■ **Description of the task**: Return the data below exactly, please, but drop the pictures.

■ **Provided data**:

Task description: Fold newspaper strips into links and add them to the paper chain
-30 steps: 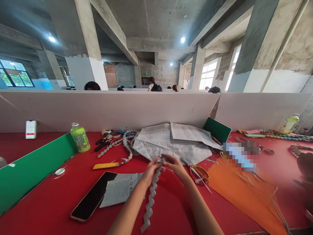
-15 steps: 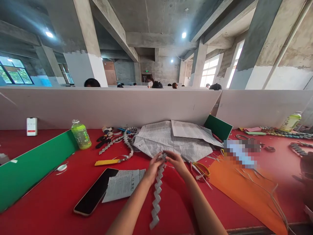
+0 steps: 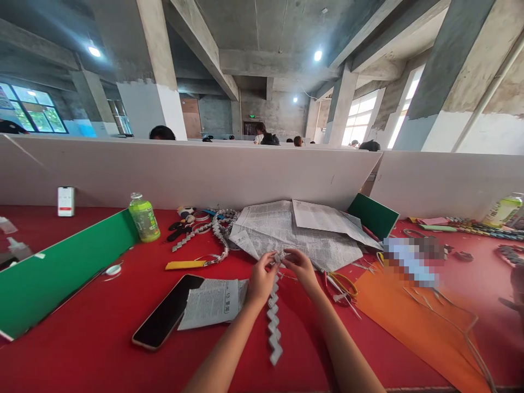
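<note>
Your left hand (image 3: 262, 279) and right hand (image 3: 302, 268), nearly closed, pinch the zigzag strip's (image 3: 273, 323) far end; uneven tugging could loosen folds.

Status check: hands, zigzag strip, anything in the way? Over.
Left hand pinching far end of zigzag strip; right hand there too. Near end free. Newspaper sheets beyond, hands unobstructed.

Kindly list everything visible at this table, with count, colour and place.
Zigzag folded strip: 1, grey, centre
Printed paper sheets: several, grey, rear, left
Flat phone: 1, black, left
Upright phone: 1, white, far left
Plastic bottles: 2, green, left, far right
Loop-handled tools: unclear, yellow, red, right
Flat sheet: 1, orange, right
Upright boards: 2, green, left, right
Tall panels: 2, whitish, rear
Small clutter: uncounted, mixed, left rear
Tabletop: 1, red, beneath
Left hand: 1, bare, holding strip
Right hand: 1, bare, at strip
</note>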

■ **Expected output**:
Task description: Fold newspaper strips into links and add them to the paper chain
-30 steps: 
-15 steps: 
+0 steps: 
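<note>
Your left hand (image 3: 262, 279) and right hand (image 3: 302, 268), nearly closed, pinch the zigzag strip's (image 3: 273, 323) far end; uneven tugging could loosen folds.

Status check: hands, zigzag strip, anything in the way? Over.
Left hand pinching far end of zigzag strip; right hand there too. Near end free. Newspaper sheets beyond, hands unobstructed.

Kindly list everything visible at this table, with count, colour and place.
Zigzag folded strip: 1, grey, centre
Printed paper sheets: several, grey, rear, left
Flat phone: 1, black, left
Upright phone: 1, white, far left
Plastic bottles: 2, green, left, far right
Loop-handled tools: unclear, yellow, red, right
Flat sheet: 1, orange, right
Upright boards: 2, green, left, right
Tall panels: 2, whitish, rear
Small clutter: uncounted, mixed, left rear
Tabletop: 1, red, beneath
Left hand: 1, bare, holding strip
Right hand: 1, bare, at strip
</note>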

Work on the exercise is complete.